Caffeine, postmenopausal estrogen, and risk of Parkinson’s disease
Ascherio, A.. Chen H, Schwarzschild MA, Zhang SM, Colditz GA, Speizer FE. (2003) Caffeine, postmenopausal estrogen, and risk of Parkinson’s disease , 2003 Mar 11;60(5):790-5
This article is part of a longitudinal study that looked at the effects of caffeine and estrogen use in postmenopausal women. The original cohort included 121,700 registered nurses in 11 states and was followed from 1976 until the data was analyzed in 1998 (the data continues to be collected). They found that 154 women were diagnosed with PD. There were multiple results from this study and only a few of those will be discussed here. The incidence of PD was not significantly associated with hormone use, regardless of type or duration of the use. They found, however, that the consumption of caffeine coupled with use of postmenopausal hormones did relate to the incidence of PD. Specifically, the use of postmenopausal hormones in women with a low caffeine intake (approximately _ cup of coffee/day) had a lower incidence of PD. The opposite was true for women that used postmenopausal hormones and had high caffeine intake (approximately 5 cups of coffee/day); the incidence of PD was higher.
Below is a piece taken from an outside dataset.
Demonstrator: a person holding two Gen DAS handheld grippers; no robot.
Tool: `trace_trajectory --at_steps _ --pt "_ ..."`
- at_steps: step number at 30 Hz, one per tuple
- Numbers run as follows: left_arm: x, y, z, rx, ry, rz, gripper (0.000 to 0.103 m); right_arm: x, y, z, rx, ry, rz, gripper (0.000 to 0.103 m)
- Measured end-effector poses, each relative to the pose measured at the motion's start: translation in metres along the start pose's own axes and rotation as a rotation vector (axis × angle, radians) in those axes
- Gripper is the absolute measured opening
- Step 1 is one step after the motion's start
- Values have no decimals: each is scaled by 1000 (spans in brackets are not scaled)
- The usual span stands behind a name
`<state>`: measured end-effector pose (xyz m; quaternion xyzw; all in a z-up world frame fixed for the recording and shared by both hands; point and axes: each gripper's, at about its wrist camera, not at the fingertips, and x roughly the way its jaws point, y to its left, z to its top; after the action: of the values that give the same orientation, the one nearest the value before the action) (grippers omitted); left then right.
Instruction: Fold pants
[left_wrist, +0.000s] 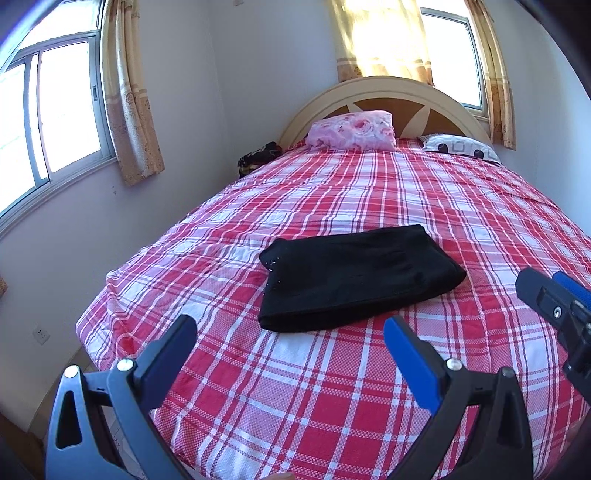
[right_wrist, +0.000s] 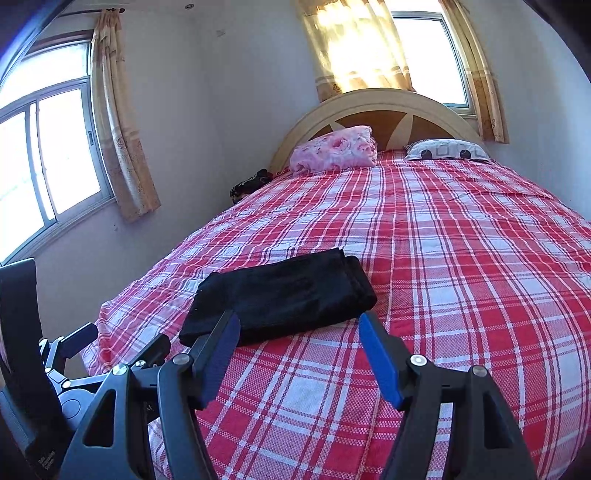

It was suggested that exogenous (created outside of the body and ingested) estrogen blocks the metabolism of caffeine. These authors stated that estrogen could possibly be neuroprotective, as supported by animal studies, but it still remains unclear what fully explains why women have a lower risk of PD than men. They also suggested that caffeine and estrogen use needs to be further evaluated in future studies of PD. It is notable that other findings were reported in this study, but explanations for them were not included. Additionally, there appear to be many factors whose interactions may be related to PD. In this particular study, there may be some other variables influencing the onset of PD that the authors did not take into account.